The few minutes I played of it at the Xbox stand were bursting with the kind of subversive charisma and straight-up fun that define so many of my favourite games, even if that fun did come in the form of labour in a prison laundry and a brawl with a guard.

It’s hard to gauge from a brief demo exactly how this 16-bit Shawshank Redemption will pan out but its existence is a reminder of what makes me love videogames in the first place. The Escapists proves that innovation can thrive even alongside the biggest releases. [divider]

Elite: Dangerous

Platforms: PC, OS X Release Date: Q4 2014 (OS X 3 months after) Developer: Frontier Developments

Elite: Dangerous was the most impressive game on display at EGX bar none. Why?
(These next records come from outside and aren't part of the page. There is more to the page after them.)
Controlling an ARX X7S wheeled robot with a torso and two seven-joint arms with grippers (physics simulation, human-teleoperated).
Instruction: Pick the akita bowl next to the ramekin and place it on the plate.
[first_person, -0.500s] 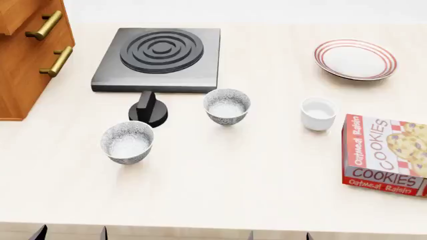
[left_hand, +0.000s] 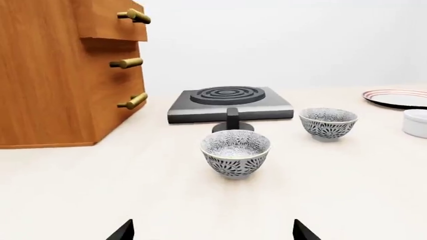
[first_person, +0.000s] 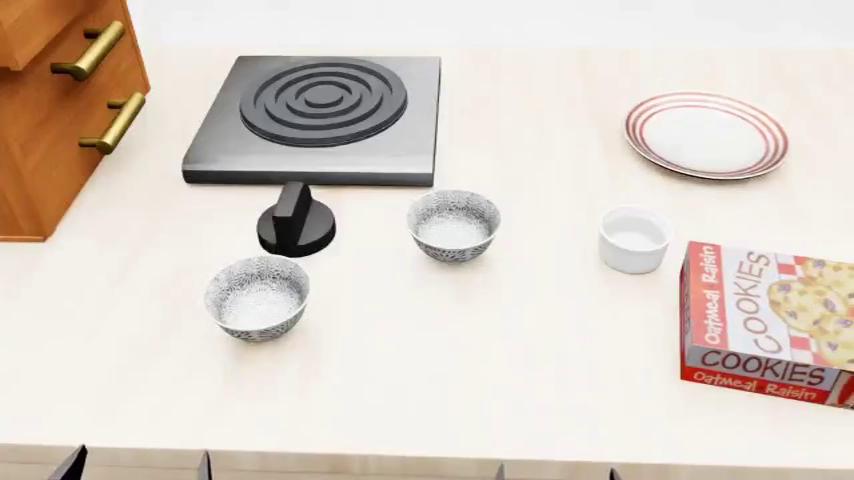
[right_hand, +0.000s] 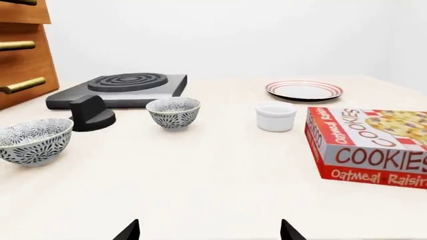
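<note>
While both arms stay out of the head view, you see only dark fingertip corners at the near edge of each wrist view: the left gripper (left_hand: 213, 232) and the right gripper (right_hand: 210, 231) both stand wide open and hold nothing.

From left to right, the wooden cabinet (first_person: 60, 110) stands at the far left, then the black hot plate (first_person: 320, 115) with its knob (first_person: 295, 222) just in front. The other patterned bowl (first_person: 256, 297) lies near the left. The akita bowl (first_person: 454, 225) sits in the middle, well apart from both grippers. The ramekin (first_person: 634, 239) is to its right, the cookie box (first_person: 767, 325) nearer right, and the plate (first_person: 706, 135) at the far right.
</note>
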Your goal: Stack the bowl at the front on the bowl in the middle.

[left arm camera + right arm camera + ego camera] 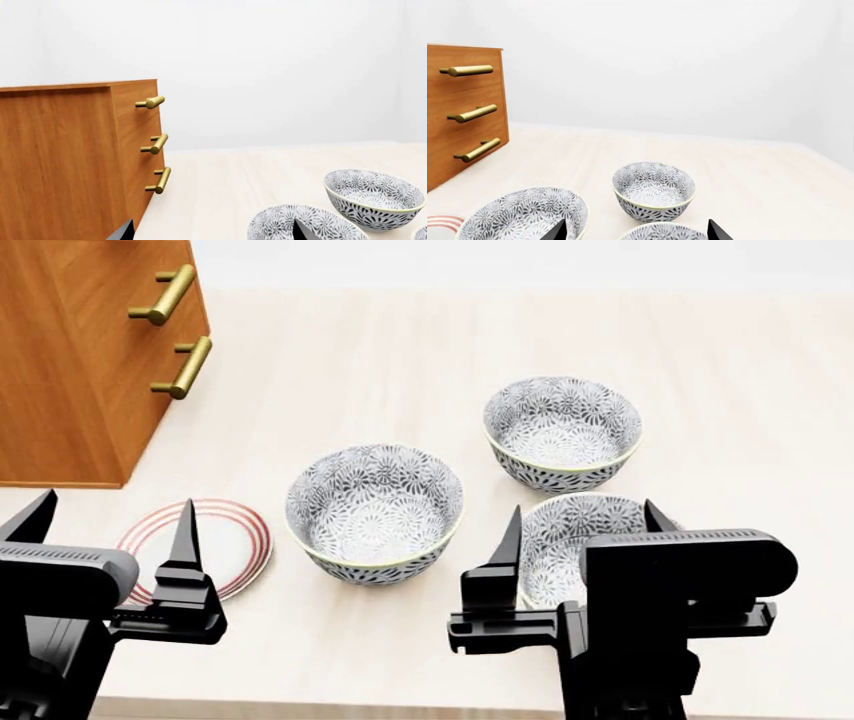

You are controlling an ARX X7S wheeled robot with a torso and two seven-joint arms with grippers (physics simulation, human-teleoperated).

Because along with 3D printers and Netflix it is proof that we are more or less living in the future.

This space-em-up comes from industry veterans Frontier and promises to let you fly, fight, explore and trade your way across a staggering 400 billion star systems in a range of customisable spaceships. It’s a full scale model of the Milky Way. It’s borderline photorealistic.

Best of all, Elite: Dangerous is a trailblazer in virtual reality technology. I played the demo (a dogfight in an asteroid field) with an Oculus Rift headset strapped to my face and I loved every second of it. The experience of sharing a viewpoint with your in-game character is at once surreal and utterly immersive. When you hear more about VR in the coming months don’t just dismiss it as a fad; it really might change the way you play games.

To get the same experience playing Elite: Dangerous in my bedroom as I got at EGX would probably cost me north of £1500 in hardware. It’s testament to the game’s potential that I am already considering saving up.

Charlie Roberson [divider]

The Evil Within

Platforms: PC, PS3, PS4, Xbox 360, Xbox One Release Date: 14/10/14 Developer: Tango Gameworks Publisher: Bethesda Softworks

Turning heads back in April 2013 with what must be one of gaming’s most messed up announcement trailers, the Evil Within is nearly ready to bring its mix of macabre atmosphere and strategic survival to the hungry horror masses.

And what better way to showcase the game than a level taking place in that most iconic of locations; a spooky mansion? Placing you in the shoes of vulnerable yet capable cop Sebastian Castellanos, the goal was merely to progress through a dark and gloomy house, scavenging materials and avoiding traps while hunting (and being hunted by) packs of mysterious undead monsters. Sound creepy enough for you?

The Evil Within very much bears the stamp of creative design lead Shinji Mikami, with the over-the-shoulder combat and unnervingly cunning enemies he made famous with Resident Evil 4 also featuring prevalently here.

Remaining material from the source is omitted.